• [Dataset content]:
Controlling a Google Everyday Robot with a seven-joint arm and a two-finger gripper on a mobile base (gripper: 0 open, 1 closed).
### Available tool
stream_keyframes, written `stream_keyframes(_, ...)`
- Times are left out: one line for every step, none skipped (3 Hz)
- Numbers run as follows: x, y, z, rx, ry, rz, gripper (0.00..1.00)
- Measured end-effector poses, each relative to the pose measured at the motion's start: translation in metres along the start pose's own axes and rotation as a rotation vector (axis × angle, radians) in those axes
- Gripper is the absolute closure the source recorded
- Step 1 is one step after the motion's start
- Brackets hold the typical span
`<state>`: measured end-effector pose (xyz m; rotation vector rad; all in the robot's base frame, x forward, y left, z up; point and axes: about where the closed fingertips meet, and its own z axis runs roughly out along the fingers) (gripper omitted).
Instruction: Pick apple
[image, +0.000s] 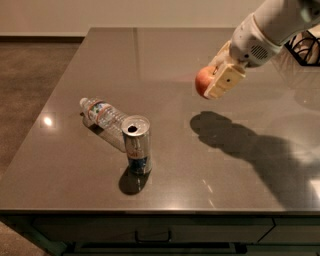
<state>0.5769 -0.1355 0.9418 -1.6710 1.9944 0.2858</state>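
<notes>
The apple (203, 81) is small, round and red-orange. It is held between the cream fingers (226, 80) of my gripper (214, 81), well above the dark grey table (165, 55) at the upper right. The near finger covers the apple's right side. The white arm runs up and to the right out of view. The gripper's shadow lies on the table below it, apart from the apple.
An upright open drink can (136, 144) stands near the table's front. A clear plastic water bottle (104, 118) lies on its side just behind and left of it. A dark wire rack (306, 50) shows at the right edge. Drawers run under the front edge.
</notes>
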Motion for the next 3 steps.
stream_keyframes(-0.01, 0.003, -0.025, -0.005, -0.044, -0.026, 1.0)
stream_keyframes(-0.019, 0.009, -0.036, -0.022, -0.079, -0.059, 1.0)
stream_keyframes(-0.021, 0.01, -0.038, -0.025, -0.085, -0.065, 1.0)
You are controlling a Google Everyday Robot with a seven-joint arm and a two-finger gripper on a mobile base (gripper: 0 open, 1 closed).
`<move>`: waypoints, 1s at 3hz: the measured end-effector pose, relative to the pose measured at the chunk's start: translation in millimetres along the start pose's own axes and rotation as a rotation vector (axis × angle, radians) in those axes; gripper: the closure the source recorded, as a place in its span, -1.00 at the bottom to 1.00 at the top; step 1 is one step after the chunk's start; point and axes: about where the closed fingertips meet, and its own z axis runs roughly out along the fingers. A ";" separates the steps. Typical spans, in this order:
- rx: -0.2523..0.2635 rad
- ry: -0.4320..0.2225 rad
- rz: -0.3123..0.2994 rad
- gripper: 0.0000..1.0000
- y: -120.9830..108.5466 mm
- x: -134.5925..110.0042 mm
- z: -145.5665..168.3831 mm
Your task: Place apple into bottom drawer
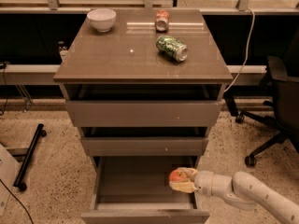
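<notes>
The red-orange apple (177,175) is held in my gripper (181,180), which is shut on it. The white arm reaches in from the lower right. The gripper and apple hang inside the open bottom drawer (140,213), over its right part, just above the floor of the drawer. The drawer is pulled out towards the camera and nothing else shows in it.
On the cabinet top (117,55) stand a white bowl (101,19), a green can on its side (171,47) and a small red can (162,20). The two upper drawers (142,113) are slightly open. An office chair (280,101) stands at the right.
</notes>
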 end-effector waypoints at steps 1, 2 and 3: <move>0.037 -0.005 -0.031 1.00 -3.2 4.8 12.4; 0.040 -0.026 -0.086 1.00 -9.2 14.4 37.4; 0.036 0.002 -0.147 1.00 -20.1 32.9 79.3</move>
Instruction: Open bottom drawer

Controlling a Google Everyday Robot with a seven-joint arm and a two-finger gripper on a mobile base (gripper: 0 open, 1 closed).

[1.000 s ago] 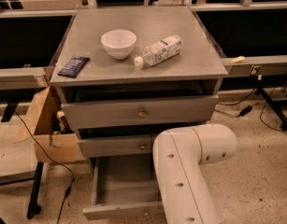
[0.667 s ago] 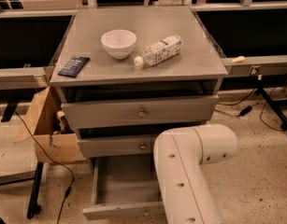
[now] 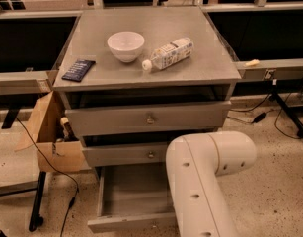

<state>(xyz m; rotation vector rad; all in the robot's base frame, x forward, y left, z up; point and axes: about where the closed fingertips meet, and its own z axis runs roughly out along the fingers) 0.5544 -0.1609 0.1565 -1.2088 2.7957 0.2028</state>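
Position: bottom drawer, lowest of three, is seen pulled well out, unchanged from a second ago | arm is shifted only slightly | end effector is hidden below the frame edge, its grip cannot be told | task is judged essentially complete.

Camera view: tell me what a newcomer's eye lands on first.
The cream robot arm fills the lower right foreground; its gripper is out of view. Beside it the bottom drawer stands pulled out, looking empty. On the cabinet top sit a white bowl and a bottle lying on its side.
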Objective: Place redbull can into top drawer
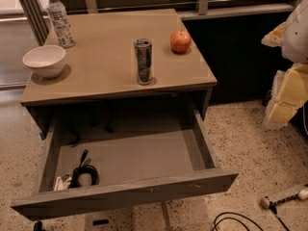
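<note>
The redbull can point(143, 61) stands upright on the grey tabletop point(106, 57), near its front edge and right of the middle. The top drawer point(130, 194) is pulled wide open below the tabletop, with its grey floor showing. My gripper point(288, 88), pale yellow and white, hangs at the right edge of the view. It is off to the right of the table, well apart from the can, with nothing visibly in it.
A red apple point(180, 41) sits right of the can. A white bowl point(44, 60) and a clear water bottle point(60, 19) stand at the table's left. A coiled black cable point(83, 173) lies in the drawer's front left. A power strip point(285, 196) and cables lie on the floor.
</note>
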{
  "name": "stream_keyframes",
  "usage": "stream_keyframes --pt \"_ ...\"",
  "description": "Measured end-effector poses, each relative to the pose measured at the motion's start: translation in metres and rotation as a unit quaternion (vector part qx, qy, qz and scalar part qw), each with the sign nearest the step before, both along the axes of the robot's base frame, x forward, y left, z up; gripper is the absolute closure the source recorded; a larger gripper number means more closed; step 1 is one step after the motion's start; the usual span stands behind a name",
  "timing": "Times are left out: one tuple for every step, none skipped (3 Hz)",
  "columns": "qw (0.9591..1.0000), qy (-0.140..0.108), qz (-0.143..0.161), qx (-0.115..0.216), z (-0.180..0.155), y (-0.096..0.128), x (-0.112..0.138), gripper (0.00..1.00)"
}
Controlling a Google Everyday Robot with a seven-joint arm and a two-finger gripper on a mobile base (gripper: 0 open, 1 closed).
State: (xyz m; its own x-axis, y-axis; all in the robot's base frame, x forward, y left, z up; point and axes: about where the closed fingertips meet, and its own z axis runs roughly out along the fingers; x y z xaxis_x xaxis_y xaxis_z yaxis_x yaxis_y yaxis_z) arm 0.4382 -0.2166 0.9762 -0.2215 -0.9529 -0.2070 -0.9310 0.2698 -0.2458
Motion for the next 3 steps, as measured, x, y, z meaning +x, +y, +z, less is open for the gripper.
stream_keyframes --pt "1.0000 -0.002 0.000 0.001 0.001 0.000 0.001 0.00" --pt "0.9993 -0.013 -0.001 0.034 0.000 0.009 0.029 0.00" --pt "0.9966 -0.026 0.001 0.078 -0.001 0.026 0.072 0.00"
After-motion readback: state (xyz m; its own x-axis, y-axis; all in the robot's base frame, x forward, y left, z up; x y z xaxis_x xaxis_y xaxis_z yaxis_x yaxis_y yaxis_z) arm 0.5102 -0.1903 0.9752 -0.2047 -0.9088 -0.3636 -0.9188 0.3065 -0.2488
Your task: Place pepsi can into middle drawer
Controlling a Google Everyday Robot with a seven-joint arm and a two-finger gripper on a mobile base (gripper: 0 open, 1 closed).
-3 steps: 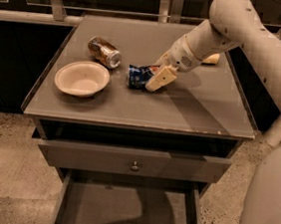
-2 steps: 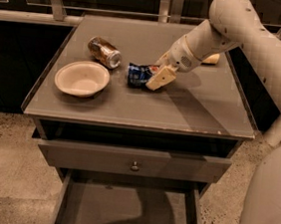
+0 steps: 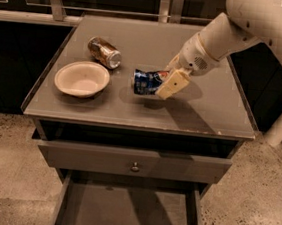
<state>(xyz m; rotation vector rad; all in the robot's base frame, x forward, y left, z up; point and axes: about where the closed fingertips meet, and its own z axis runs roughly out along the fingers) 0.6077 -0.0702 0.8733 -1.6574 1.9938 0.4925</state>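
Observation:
The pepsi can [image 3: 144, 81], blue and dented, lies on its side in my gripper [image 3: 163, 84] over the middle of the grey tabletop [image 3: 206, 111]. The gripper is shut on the can's right end, with one tan finger [image 3: 173, 83] in front of it. A shadow lies on the tabletop just below the can, so it seems to be held slightly off the surface. The middle drawer [image 3: 120, 210] is pulled out at the bottom of the view, in front of the table, and its flat grey floor is bare.
A brown-gold can [image 3: 104, 52] lies on its side at the back left of the tabletop. A white bowl [image 3: 81, 78] stands in front of it. A drawer front with a small round knob [image 3: 135, 166] sits above the open drawer. The floor is speckled.
My gripper and the pepsi can have shifted a little to the right and toward the table's front. The bowl and the brown-gold can have not moved.

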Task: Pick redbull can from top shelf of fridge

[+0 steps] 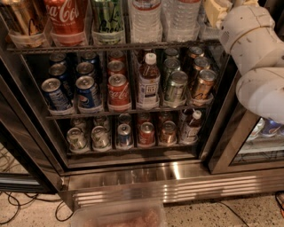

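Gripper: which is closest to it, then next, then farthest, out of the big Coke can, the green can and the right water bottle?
The gripper is up at the top right, by the top shelf.
1. right water bottle: just left of the gripper.
2. green can: middle of that shelf.
3. big Coke can: further left still.
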Action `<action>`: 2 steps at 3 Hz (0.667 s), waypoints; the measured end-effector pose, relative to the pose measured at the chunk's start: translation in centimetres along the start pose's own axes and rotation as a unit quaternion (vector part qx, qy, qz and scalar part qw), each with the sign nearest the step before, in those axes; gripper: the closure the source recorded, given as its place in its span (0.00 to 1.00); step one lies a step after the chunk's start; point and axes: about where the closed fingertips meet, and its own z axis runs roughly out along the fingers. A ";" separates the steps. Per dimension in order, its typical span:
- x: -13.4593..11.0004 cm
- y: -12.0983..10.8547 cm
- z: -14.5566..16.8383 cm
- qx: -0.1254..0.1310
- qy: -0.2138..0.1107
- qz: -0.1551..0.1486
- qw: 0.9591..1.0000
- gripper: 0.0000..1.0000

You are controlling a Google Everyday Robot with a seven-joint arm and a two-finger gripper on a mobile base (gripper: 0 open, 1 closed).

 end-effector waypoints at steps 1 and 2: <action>-1.8 -0.4 0.4 -0.002 -0.007 -0.011 1.000 1.00; -3.0 -0.7 -0.1 -0.001 -0.006 -0.010 1.000 1.00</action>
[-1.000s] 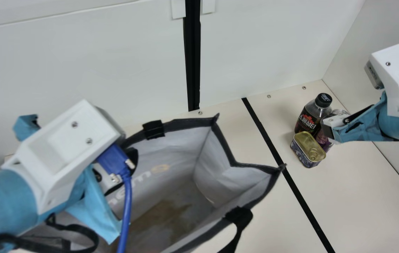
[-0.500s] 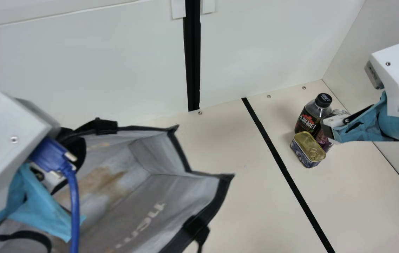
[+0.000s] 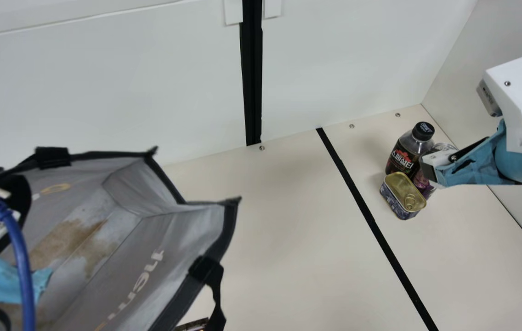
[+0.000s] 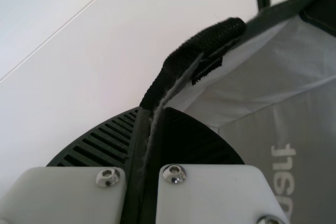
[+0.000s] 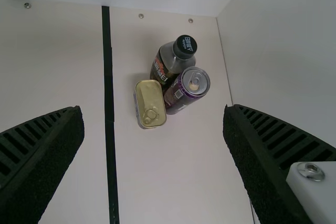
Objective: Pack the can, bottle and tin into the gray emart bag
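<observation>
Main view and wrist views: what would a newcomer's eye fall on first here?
Probably the gray bag, gaping at the main view's lower left, its rim pinched in the left gripper. Next, the tin, bottle and can grouped at that view's right, near the open right gripper.

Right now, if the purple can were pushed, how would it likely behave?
The can stands upright and is round, so a high push may tip it and set it rolling. Its smooth side looks somewhat slippery. The bottle and tin close beside it would probably check a push their way.
</observation>
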Robot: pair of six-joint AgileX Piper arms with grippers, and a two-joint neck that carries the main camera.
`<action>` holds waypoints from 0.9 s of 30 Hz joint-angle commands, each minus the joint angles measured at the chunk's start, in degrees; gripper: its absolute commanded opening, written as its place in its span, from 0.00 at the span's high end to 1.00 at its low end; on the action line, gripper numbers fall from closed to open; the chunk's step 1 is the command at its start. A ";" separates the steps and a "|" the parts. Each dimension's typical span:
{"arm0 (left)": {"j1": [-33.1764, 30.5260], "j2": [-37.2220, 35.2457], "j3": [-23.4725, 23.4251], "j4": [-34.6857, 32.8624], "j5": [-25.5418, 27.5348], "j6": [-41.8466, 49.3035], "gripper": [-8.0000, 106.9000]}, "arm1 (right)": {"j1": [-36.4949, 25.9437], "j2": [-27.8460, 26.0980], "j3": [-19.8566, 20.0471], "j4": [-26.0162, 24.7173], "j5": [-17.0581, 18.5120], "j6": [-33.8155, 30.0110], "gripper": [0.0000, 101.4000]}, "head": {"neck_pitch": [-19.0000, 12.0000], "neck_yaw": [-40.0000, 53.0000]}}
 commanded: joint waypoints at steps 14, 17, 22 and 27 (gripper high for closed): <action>-5.57 -5.69 14.77 20.03 0.04 -16.26 0.84 | 0.00 0.00 0.00 0.00 0.00 0.00 0.10 | -1.30 -0.14; -7.14 -6.34 18.01 21.74 0.04 -19.00 0.84 | 0.00 0.00 0.00 0.00 0.00 0.00 0.10 | -1.30 -0.14; -9.65 -6.57 22.18 23.48 0.04 -23.13 0.84 | 0.00 0.00 0.00 0.00 0.00 0.00 0.10 | -1.30 -0.14; -11.59 -6.17 24.52 23.43 0.04 -26.19 0.84 | 0.00 0.00 0.00 0.00 0.00 0.00 0.10 | -1.30 -0.14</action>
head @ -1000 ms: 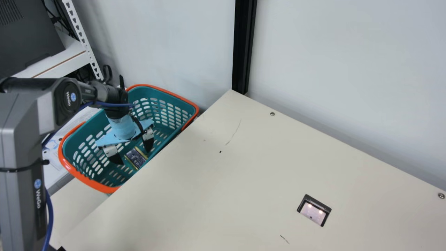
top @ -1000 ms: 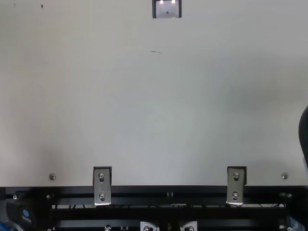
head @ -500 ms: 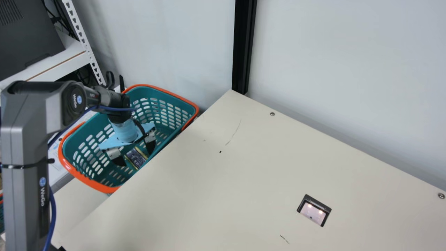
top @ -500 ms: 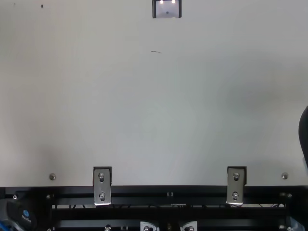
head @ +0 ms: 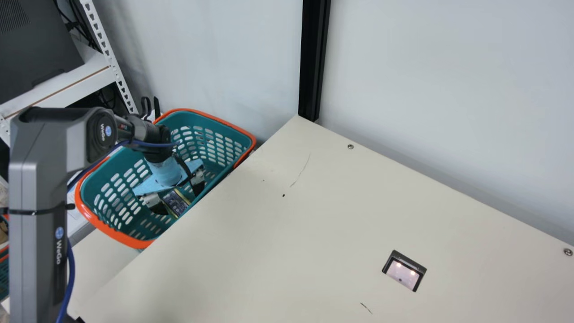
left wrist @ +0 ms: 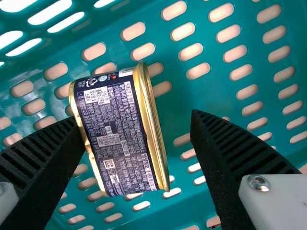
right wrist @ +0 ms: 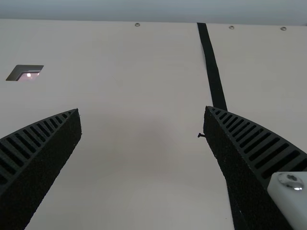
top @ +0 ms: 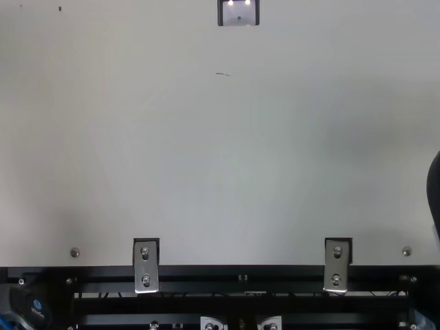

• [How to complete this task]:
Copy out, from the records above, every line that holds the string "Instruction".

• [Expected answer]:
Instruction: Pick apple
Instruction: Open bottom drawer

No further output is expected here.